BRIEF DESCRIPTION OF THE SEVERAL VIEWS OF THE DRAWINGS
[0022] The invention and its embodiments will be more fully
appreciated by reference to the following detailed description of
presently preferred but nonetheless illustrative embodiments in
accordance with the present invention when taken in conjunction
with the accompanying drawings.
[0023] FIG. 1 is a schematic diagram of a verification system;
[0024] FIG. 2 is a schematic diagram of a first group of tags and a
second group of tags;
[0025] FIG. 3 illustrates a method for distributing elements of a
first group of tags into different buckets using a hash
function;
[0026] FIG. 4 is a schematic diagram of a so called Merkle hash
tree;
[0027] FIG. 5A to FIG. 5C are a schematic diagram of hash trees
with different tree levels;
[0028] FIG. 6A and FIG. 6B show the discriminatory power of the
proposed scheme for different hash value length.

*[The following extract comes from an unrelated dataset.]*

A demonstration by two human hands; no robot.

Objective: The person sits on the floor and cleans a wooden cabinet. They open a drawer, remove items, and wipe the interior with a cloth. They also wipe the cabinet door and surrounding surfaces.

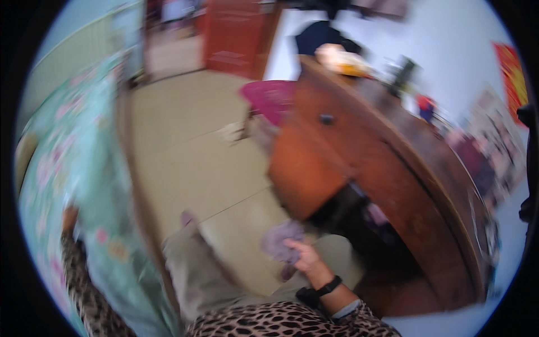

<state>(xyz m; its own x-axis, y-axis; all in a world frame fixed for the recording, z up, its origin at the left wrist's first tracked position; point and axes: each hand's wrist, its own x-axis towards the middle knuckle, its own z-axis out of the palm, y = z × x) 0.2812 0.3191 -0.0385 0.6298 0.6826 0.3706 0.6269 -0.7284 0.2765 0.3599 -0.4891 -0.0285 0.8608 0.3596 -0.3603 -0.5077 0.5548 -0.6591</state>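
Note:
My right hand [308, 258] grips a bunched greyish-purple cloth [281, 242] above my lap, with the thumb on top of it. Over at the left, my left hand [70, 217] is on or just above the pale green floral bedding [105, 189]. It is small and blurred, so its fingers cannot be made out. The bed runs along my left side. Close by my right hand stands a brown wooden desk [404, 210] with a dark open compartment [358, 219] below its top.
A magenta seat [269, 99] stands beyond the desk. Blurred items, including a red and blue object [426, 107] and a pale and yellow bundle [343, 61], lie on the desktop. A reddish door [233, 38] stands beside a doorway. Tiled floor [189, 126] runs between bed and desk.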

DETAILED DESCRIPTION OF THE INVENTION
[0029] FIG. 1 shows a verification system 100 comprising a tag
reader 101 and a verifier 102. The verification system 100 is
positioned next to a palette 103 carrying a multiplicity of items
104. Each item 104 has a tag 105 attached to it. The tag 105 may be
a so called primitive or simple tag comprising only a unique
identifier and limited logic circuitry. Such tags, for example so
called RFID class 0 tags, are widely available and currently cost a
few cents only.
[0030] In addition, a so called master tag 106 is attached to the
palette 103. The master tag 106 comprises first summary information
107, summarizing the tag information of all tags 105 attached to
items 104 that should be on the palette 103. The master tag has
additional capabilities, for example a greater storage or computing
capacity. Such tags, for example so called RFID class 1 or 3 tags,
are usually more expensive, currently costing a few dollars, and
thus will only be attached to more valuable items, or, as in the
presented embodiment of the invention, to a large quantity of
cheaper items 105.
[0031] The tag reader 101 is adapted to communicate with both kind
of tags, the tags 105 attached to the items 104 and the master tag
106 attached to the palette 103. In addition, the tag reader 101 is
connected to the verifier 102 to allow information obtained by the
tag reader 101 to be processed by the verifier 102.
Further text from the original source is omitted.